Work instructions
Return every line from the one with "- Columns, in" through the one with "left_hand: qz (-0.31", inclusive, exactly as it appears below.

Data provided
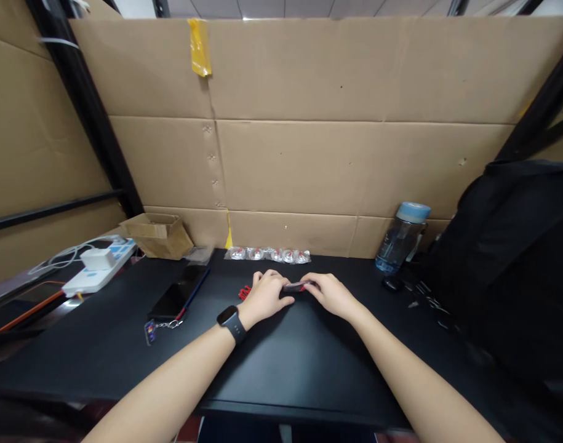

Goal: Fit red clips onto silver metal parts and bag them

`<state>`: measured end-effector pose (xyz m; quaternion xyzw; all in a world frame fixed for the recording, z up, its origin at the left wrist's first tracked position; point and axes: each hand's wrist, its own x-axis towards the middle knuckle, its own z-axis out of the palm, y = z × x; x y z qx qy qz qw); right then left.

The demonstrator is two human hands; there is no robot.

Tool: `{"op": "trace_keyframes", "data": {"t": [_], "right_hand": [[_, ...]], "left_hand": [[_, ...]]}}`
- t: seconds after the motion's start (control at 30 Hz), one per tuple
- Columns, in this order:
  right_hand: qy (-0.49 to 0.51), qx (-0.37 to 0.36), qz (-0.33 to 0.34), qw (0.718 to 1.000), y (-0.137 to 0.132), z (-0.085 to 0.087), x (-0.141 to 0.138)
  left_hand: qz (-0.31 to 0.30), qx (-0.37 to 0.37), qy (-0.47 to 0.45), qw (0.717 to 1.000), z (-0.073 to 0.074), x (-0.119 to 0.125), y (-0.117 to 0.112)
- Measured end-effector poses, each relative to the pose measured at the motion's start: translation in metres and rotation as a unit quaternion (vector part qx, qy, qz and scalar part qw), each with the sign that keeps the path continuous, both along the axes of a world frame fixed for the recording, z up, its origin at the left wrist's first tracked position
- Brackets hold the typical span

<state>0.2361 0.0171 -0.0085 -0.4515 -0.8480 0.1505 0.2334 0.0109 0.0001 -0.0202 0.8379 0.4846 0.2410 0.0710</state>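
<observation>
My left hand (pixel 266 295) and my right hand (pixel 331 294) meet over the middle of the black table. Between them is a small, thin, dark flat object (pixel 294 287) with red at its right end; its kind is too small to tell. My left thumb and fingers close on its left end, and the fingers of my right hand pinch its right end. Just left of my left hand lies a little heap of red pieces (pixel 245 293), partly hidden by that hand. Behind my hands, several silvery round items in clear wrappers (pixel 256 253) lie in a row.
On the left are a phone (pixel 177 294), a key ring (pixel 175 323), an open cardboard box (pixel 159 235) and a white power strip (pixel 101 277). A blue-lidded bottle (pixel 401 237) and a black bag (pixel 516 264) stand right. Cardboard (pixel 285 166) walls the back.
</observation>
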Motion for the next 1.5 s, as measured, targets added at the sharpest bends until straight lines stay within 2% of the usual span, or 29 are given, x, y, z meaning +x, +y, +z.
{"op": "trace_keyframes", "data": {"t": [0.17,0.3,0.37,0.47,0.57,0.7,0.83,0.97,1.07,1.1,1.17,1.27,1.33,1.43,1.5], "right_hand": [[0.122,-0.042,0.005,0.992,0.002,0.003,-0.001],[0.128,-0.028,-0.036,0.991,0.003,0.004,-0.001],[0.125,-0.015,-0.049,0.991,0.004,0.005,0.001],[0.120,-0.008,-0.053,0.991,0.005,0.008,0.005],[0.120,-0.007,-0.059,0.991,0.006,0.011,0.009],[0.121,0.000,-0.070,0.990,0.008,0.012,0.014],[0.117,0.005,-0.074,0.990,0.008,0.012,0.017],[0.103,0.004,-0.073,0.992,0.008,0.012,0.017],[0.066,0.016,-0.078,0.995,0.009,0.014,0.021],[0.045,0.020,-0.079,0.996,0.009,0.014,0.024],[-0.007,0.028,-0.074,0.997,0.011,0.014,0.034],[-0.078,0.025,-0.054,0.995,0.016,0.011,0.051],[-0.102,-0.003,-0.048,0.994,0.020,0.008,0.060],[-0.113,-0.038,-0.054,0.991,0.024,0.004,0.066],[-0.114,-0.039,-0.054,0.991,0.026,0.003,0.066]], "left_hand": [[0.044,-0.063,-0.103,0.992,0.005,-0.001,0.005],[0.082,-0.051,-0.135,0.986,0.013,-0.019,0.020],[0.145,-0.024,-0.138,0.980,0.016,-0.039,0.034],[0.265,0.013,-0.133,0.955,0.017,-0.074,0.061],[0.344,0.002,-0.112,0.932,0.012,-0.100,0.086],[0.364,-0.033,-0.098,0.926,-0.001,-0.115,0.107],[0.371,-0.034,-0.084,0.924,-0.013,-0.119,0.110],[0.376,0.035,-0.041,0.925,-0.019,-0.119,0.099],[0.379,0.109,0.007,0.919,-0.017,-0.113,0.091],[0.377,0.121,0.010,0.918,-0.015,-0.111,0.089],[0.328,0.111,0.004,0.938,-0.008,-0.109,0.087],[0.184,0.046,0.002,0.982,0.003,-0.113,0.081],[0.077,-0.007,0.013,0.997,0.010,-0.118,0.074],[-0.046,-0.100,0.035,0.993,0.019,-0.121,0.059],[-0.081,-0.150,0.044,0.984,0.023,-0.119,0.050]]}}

Solution
- Columns, in this order:
  right_hand: qy (-0.49 to 0.51), qx (-0.37 to 0.36), qz (-0.33 to 0.34), qw (0.718 to 1.000), y (-0.137 to 0.132), z (-0.085 to 0.087), x (-0.141 to 0.138)
  left_hand: qz (-0.31 to 0.30), qx (-0.37 to 0.37), qy (-0.47 to 0.45), qw (0.717 to 1.000), z (-0.073 to 0.074), x (-0.119 to 0.125), y (-0.117 to 0.112)

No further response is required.